:: DATA FOR ANALYSIS ::
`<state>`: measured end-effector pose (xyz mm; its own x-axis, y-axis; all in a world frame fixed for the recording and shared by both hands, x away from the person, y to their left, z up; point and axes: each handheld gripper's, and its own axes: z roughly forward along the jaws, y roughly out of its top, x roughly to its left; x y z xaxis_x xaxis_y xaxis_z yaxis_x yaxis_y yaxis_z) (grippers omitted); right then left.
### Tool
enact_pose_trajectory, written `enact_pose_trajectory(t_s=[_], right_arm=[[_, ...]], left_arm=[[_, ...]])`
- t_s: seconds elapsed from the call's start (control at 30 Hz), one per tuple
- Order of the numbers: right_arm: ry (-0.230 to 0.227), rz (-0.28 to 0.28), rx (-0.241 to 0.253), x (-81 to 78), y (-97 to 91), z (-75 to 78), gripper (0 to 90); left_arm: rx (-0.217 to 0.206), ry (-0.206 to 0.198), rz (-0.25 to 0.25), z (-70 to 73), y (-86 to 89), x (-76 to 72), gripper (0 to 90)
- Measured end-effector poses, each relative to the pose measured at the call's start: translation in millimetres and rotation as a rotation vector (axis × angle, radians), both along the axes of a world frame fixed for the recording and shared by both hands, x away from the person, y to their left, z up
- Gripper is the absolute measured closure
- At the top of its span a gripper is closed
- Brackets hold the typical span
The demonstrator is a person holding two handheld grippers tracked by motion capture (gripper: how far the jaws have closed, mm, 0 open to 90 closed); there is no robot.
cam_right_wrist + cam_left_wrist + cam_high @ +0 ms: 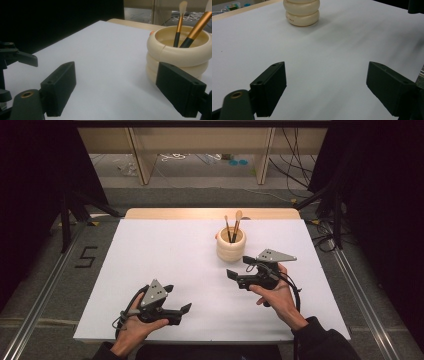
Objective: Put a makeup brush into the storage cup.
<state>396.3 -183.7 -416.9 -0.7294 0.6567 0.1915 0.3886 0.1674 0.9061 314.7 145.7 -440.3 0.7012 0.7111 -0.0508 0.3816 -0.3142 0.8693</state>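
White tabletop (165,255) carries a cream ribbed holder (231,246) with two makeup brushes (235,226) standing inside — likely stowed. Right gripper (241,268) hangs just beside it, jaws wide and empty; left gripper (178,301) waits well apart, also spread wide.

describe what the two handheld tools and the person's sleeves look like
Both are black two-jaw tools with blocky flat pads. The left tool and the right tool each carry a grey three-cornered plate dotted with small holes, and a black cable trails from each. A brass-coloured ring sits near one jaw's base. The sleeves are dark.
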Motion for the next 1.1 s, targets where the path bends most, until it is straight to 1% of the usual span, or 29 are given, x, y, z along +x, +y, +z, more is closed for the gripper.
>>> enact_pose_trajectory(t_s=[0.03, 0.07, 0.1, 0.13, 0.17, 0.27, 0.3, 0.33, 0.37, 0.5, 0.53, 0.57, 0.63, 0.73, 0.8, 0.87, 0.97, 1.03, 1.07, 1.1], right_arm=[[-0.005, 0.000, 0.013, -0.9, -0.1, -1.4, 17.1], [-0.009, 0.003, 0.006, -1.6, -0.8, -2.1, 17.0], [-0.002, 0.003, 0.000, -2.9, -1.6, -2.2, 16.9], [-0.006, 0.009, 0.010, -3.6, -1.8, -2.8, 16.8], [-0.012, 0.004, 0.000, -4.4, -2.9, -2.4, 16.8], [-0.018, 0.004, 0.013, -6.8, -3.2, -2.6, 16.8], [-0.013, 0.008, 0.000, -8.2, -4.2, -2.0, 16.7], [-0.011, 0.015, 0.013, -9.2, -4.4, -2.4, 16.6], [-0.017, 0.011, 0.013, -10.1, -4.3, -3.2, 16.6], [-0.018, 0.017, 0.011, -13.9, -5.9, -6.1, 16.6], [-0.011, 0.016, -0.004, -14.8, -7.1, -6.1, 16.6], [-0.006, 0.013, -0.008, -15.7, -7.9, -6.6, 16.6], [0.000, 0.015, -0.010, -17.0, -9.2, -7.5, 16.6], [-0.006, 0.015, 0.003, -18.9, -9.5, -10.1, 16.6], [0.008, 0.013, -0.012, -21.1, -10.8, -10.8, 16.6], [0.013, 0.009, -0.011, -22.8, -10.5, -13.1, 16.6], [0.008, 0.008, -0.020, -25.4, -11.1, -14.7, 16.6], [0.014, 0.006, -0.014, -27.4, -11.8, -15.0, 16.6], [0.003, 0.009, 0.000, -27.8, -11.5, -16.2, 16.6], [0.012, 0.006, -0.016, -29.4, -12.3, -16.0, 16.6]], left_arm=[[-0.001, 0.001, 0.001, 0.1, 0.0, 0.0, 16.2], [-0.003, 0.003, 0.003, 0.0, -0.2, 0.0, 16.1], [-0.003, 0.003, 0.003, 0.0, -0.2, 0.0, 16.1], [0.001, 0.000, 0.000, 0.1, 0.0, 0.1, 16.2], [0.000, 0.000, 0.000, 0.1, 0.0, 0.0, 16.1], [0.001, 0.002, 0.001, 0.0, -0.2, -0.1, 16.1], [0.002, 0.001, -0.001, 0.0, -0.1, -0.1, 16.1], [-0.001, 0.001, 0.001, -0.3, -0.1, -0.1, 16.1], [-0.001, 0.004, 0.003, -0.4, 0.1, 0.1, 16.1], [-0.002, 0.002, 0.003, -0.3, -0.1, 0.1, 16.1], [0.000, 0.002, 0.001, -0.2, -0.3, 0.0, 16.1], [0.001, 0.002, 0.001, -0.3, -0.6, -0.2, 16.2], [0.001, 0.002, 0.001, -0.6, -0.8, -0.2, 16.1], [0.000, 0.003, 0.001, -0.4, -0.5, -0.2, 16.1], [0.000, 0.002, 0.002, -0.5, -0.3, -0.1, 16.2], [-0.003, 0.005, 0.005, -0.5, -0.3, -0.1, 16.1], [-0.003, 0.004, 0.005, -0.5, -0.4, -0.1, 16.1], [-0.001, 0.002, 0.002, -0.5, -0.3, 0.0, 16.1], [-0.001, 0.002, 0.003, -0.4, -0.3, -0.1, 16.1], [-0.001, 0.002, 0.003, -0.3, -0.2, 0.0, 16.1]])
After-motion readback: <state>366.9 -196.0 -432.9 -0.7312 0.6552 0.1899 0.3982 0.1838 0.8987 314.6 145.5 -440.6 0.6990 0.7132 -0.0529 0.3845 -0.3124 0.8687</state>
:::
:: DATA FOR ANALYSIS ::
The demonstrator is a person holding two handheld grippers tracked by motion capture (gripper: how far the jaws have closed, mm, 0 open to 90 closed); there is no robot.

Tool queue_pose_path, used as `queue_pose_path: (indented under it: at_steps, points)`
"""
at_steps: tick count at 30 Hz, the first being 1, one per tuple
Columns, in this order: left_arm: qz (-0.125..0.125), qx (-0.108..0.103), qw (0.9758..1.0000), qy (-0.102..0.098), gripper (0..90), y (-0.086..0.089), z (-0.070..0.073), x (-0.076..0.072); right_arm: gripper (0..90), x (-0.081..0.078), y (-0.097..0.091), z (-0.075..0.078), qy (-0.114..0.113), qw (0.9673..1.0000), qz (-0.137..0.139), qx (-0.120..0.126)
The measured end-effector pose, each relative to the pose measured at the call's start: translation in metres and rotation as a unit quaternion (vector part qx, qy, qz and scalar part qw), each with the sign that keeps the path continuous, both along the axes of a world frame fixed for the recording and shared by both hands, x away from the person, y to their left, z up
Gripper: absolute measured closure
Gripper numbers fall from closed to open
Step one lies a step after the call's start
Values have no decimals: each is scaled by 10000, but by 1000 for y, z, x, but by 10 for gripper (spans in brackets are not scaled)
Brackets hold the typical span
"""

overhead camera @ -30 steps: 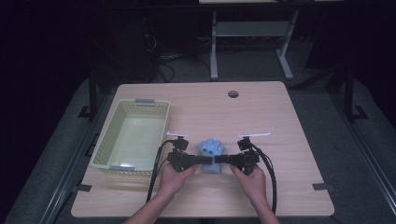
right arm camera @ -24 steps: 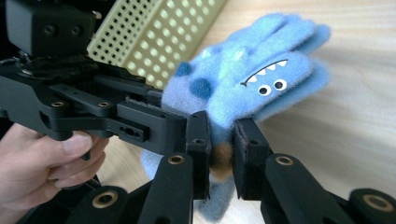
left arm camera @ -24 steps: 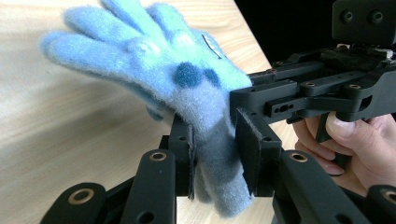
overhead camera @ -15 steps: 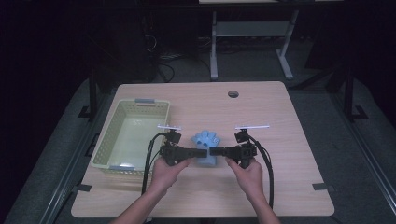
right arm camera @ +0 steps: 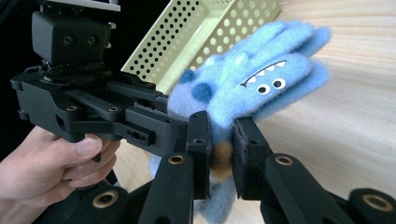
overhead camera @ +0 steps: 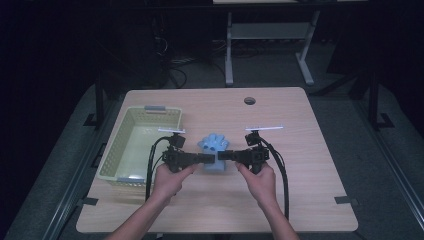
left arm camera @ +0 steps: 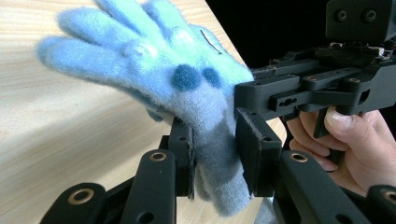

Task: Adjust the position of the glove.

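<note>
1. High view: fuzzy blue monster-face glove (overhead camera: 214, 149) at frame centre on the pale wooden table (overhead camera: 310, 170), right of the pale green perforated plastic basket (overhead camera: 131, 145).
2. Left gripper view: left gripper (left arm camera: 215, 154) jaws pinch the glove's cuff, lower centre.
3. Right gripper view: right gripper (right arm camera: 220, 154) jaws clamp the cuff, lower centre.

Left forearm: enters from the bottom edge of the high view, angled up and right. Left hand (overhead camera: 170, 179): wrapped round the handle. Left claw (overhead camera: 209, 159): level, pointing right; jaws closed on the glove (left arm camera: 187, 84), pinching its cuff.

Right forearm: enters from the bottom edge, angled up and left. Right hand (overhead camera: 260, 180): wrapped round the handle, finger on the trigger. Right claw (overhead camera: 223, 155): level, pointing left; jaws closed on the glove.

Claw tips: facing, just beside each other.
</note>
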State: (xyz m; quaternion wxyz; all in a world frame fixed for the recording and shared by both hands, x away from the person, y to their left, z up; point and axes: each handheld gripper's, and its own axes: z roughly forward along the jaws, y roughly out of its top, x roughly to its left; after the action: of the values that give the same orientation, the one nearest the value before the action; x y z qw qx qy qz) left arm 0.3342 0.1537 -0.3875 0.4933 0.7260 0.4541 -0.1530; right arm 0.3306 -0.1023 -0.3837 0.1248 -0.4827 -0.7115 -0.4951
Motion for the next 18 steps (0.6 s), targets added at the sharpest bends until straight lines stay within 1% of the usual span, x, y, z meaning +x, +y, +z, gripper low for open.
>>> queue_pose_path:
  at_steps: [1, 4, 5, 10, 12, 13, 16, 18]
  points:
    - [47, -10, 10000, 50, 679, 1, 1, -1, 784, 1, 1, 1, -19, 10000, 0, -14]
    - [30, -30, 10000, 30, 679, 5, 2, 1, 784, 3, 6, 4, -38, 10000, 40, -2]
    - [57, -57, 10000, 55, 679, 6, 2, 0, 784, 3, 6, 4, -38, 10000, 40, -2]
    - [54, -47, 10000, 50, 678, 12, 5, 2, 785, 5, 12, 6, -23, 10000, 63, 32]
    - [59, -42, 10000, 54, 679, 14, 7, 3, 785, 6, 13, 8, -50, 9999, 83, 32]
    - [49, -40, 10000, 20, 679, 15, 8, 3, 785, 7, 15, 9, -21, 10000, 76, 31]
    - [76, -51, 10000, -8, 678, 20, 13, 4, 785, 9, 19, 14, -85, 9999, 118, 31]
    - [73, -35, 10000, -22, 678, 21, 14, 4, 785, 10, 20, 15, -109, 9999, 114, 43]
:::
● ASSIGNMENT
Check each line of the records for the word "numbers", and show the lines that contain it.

● RESULT BELOW
- Order of the numbers: right_arm: ry (-0.230 to 0.227), rz (-0.28 to 0.28), rx (-0.241 to 0.253), x (-81 to 78), y (-97 to 91), z (-75 to 78), gripper (0 to 90); left_arm: rx (-0.217 to 0.206), ry (-0.206 to 0.198), rz (-0.25 to 0.25), z (-70 to 73), y (-86 to 89), x (-76 to 72), gripper (0 to 90)
Gripper numbers fall from closed to open

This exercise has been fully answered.